Restate, word for word, the run of lines that starts at the line containing "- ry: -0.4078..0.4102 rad" and ends with the final line of the listing. Leave pictures out.

Information shown ->
━━━━━━━━━━━━━━━━
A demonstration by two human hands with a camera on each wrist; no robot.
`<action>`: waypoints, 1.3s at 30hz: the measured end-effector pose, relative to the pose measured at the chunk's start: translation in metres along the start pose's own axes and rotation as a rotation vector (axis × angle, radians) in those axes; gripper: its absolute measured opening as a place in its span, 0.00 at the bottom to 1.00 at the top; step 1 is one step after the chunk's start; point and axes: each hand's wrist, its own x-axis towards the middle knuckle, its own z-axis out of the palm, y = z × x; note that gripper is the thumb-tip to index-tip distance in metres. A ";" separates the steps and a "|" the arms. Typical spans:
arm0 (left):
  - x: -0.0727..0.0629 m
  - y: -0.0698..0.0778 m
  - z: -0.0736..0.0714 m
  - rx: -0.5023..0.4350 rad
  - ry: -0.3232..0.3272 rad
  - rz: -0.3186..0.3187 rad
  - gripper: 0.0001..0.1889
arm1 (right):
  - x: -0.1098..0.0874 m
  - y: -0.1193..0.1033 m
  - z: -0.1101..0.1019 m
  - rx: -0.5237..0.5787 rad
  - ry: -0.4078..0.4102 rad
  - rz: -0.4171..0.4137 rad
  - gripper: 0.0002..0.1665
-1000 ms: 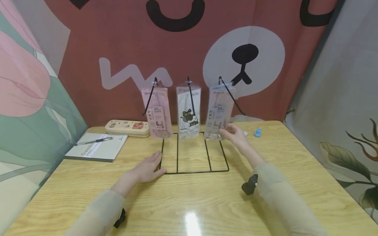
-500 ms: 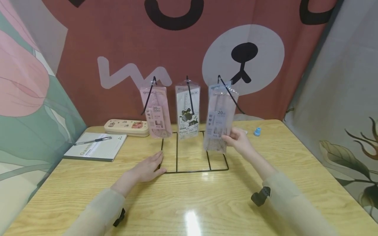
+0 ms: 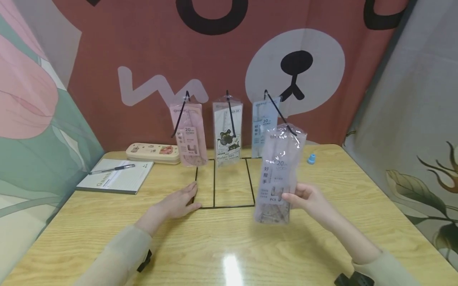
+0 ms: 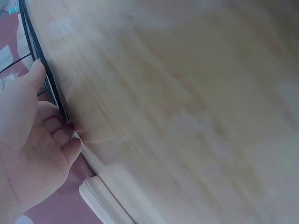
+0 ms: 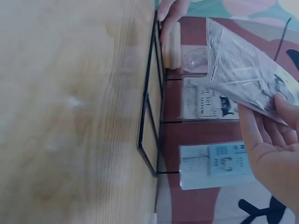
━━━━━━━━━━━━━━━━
Task response ->
  - ry: -0.4078..0.4102 rad
  - rz: -0.4171..0.4137 rad
  - gripper: 0.0002..0.1665
-1000 ms: 
-500 ms: 
+0 ms: 
+0 ms: 
+0 ms: 

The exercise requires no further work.